Zach Grinspan and the teams at Weill Cornell Medicine, Vanderbilt University Medical Center, and Children’s Hospital Colorado released their findings on the use of 4-Phenylbutyrate to treat STXBP1 and SLC6A1. This study was intended to test if the drug 4-Phenylbutyrate (4-PB), which has been approved by the FDA to treat urea cycle disorders, could be repurposed to treat seizures in children with STXBP1 or SLC6A1 disorders. Twenty children (10 each) were enrolled in the study and treated with 4-PB for up to 3 years. During the trial, 4-PB was well tolerated as a medication, with few adverse side effects. Of the 10 STXers, following 10 weeks of treatment, 6 had a positive clinical response in that their seizure burden significantly improved, 2 had an intermediate response (transient decrease in seizures, reduced need for rescue medication), and 2 had no response to the drug. Of note, the two non-responders and 1 intermediate responder suffered from epileptic spasms whereas none of the positive responders had epileptic spasms. Nine of the 10 children continued 4-PB treatment for 1-2 years. Results over this time were somewhat mixed with some children seeing an increase in seizure clusters while a couple of children saw their seizures resolve. During the course of the study most children also demonstrated positive changes on their EEGs. Overall, the results are encouraging and demonstrate that repurposed drugs can be use to treat symptoms, such as seizure burden, in children with STXBP1-RD.

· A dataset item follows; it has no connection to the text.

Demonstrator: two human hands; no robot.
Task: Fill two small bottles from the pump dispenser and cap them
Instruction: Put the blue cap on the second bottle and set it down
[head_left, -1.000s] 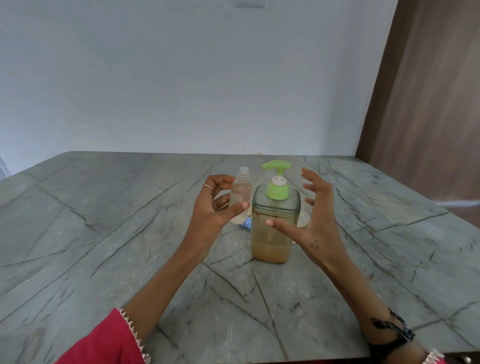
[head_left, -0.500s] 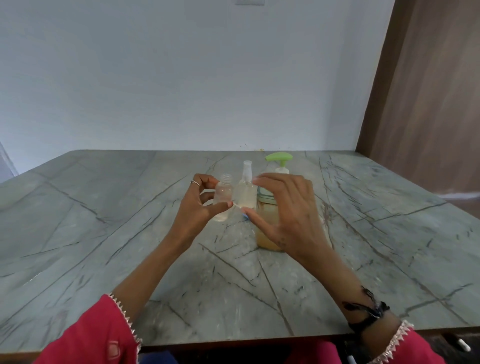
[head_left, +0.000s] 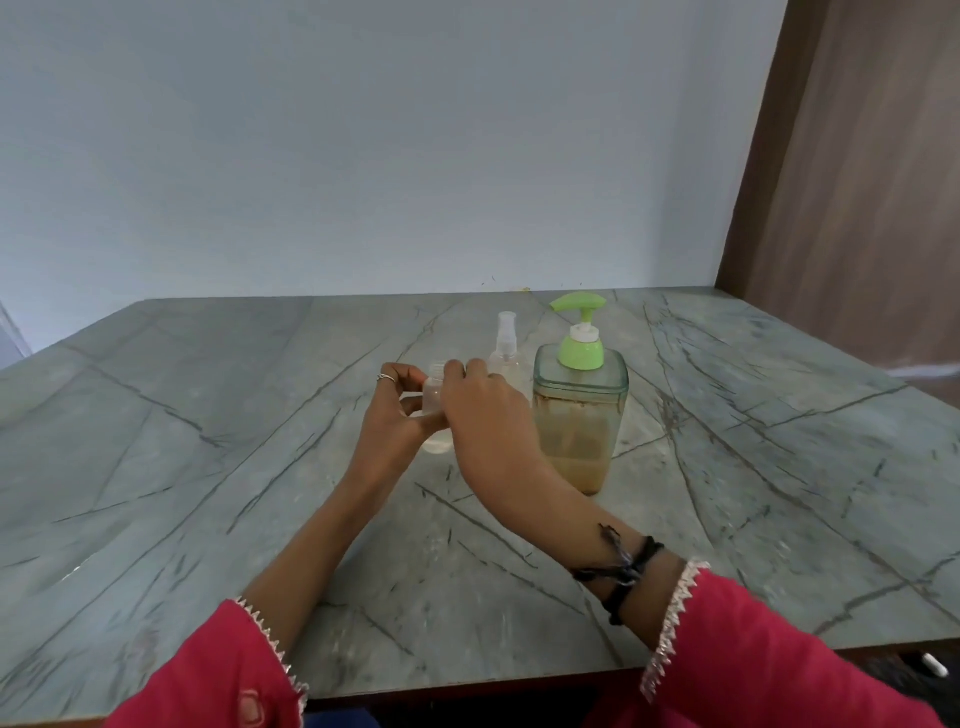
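Now that your right hand (head_left: 483, 410) has left the green-topped pump dispenser (head_left: 581, 415) and joined your left hand (head_left: 397, 415), both pinch the small open clear bottle (head_left: 435, 405) at the dispenser's nine o'clock, so capping likely follows.

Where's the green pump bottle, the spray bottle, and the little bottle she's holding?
pump dispenser (head_left: 580, 410), head view, on its clear body.
spray bottle (head_left: 506, 340), head view, on its neck.
small bottle (head_left: 432, 391), head view, on its shoulder.

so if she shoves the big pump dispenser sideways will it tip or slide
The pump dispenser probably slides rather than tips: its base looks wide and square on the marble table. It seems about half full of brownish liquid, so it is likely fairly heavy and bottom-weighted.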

A paper from Chinese researchers identified the STXBP1 gene as one of nine ‘hub genes’ associated with copper metabolism defects in Parkison’s disease (PD). Copper is essential for some proteins and enzymes to function correctly. Too little or too much copper in the brain can lead to neurotoxicity, impaired mitochondrial function, and pathogenic protein aggregation. There is evidence that people who have PD have altered levels of copper in the brain and CSF, the researchers were interested in identifying genes that may play a role in this impaired copper metabolism. They compared genes that were differentially expressed in people with PD compared to controls, to genes known to be associated with copper metabolism, and genes associated with neuroinflammation (which is also found in PD) and found 9 ‘hub genes’, one of which is STXBP1. They then examined the CSF of PD patients and found that STXBP1 RNA was significantly decreased compared to control CSF. Interestingly, other researchers have previously suggested that the STXBP1 protein may act as a chaperone protein to a protein called alpha-synuclein. Aggregation of alpha-synuclein protein is a well-known hallmark, and a suggested cause of the neuropathology associated with PD. A decrease in STXBP1 protein expression in PD could lead to less protein available to chaperone alpha-synuclein thus allowing alpha-synuclein to self-aggregate.